• TO DO:
Below is a listing; give only the number of its lines that contain the word "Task".

• DATA SECTION:
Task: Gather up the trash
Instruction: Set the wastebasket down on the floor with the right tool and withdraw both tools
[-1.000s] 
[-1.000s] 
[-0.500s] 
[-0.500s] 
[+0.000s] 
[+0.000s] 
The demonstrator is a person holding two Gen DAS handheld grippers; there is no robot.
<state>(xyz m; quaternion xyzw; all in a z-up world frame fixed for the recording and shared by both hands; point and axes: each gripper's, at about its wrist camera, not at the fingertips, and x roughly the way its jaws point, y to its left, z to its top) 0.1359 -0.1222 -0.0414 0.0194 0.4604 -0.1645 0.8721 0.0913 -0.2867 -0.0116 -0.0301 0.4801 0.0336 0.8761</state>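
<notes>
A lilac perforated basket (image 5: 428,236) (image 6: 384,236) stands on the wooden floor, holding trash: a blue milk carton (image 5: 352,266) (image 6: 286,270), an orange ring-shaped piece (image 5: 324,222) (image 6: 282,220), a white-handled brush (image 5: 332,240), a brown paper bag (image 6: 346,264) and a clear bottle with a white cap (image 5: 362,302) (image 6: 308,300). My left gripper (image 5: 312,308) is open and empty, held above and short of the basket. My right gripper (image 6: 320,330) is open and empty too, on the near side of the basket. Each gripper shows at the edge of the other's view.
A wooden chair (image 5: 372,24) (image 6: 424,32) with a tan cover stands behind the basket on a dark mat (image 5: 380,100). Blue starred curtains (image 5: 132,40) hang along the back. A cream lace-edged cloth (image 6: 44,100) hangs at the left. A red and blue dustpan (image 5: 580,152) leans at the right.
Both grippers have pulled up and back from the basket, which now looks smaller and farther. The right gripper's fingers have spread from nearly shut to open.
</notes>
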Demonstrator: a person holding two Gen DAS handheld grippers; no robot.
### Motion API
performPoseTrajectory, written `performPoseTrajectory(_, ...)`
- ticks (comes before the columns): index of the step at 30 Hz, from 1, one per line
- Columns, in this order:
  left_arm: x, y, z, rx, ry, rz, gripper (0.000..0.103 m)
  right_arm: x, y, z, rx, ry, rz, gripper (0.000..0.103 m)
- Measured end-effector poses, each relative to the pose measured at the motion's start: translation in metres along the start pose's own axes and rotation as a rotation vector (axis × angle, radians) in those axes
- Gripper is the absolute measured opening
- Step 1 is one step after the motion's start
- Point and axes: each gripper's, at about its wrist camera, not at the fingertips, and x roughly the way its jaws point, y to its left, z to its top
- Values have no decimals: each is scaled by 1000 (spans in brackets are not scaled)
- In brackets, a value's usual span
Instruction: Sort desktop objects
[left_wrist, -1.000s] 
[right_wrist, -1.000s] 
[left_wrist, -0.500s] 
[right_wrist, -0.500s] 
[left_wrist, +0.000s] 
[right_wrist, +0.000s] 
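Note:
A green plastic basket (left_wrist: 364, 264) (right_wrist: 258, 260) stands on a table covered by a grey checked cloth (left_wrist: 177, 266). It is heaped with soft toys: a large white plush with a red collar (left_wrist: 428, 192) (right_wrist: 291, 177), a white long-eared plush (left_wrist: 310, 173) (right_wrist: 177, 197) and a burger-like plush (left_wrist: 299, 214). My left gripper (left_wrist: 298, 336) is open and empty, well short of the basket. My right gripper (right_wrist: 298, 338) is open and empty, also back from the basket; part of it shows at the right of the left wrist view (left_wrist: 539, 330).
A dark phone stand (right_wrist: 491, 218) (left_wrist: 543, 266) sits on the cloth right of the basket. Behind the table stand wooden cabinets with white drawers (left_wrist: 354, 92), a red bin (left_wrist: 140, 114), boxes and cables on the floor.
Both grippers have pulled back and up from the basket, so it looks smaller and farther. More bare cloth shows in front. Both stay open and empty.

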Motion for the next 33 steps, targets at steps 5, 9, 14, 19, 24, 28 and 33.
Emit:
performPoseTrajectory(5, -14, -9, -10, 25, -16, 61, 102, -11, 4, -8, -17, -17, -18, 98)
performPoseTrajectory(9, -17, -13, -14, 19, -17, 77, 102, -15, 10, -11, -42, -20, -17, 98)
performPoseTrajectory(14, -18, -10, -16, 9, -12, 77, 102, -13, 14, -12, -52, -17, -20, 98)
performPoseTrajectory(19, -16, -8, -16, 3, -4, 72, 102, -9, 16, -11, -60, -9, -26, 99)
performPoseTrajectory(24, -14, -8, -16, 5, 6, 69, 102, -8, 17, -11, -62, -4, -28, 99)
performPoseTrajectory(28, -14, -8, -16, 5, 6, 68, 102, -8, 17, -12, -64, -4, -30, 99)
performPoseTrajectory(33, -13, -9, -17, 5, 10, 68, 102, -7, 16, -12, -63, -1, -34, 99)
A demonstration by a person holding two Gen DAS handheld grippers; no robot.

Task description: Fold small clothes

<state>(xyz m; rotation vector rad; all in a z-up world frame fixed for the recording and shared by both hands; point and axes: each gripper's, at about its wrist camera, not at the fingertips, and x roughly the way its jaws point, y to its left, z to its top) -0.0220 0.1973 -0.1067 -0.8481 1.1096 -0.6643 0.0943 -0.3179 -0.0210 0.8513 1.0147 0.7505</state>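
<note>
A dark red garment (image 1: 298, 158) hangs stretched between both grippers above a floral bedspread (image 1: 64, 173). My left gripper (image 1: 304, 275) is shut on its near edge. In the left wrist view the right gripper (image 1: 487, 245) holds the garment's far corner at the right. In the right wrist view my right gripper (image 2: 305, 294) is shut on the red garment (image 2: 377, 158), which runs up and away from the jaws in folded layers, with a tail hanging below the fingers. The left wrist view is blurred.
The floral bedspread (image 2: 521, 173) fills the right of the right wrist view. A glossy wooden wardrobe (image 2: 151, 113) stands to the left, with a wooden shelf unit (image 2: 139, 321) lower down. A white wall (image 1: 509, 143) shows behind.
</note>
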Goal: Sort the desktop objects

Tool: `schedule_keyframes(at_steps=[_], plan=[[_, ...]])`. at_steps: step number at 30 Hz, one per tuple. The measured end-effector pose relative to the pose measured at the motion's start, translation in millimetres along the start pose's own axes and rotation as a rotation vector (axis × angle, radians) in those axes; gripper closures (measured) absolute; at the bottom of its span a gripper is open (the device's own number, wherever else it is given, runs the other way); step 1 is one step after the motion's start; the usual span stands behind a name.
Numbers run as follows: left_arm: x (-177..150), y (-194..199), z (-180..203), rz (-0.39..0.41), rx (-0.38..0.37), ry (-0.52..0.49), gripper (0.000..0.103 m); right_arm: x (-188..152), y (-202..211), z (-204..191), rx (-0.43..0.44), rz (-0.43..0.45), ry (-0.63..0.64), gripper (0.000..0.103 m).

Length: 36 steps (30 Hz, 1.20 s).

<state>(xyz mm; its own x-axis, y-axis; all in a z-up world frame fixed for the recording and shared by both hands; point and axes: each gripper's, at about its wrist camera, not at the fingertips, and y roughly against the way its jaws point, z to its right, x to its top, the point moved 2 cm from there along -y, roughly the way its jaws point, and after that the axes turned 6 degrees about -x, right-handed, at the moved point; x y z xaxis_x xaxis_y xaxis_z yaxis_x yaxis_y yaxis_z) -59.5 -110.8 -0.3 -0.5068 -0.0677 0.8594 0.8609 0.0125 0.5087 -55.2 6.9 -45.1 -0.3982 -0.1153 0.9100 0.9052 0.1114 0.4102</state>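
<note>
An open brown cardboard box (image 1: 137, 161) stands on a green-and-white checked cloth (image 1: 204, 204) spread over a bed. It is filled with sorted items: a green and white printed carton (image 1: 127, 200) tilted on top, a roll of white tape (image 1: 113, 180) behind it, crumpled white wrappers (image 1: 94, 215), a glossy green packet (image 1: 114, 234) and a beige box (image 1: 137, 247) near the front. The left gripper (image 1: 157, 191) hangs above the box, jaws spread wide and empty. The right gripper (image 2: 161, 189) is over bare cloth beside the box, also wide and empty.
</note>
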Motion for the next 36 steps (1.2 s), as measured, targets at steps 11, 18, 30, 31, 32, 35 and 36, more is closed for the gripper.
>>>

• SOLVED EXERCISE:
2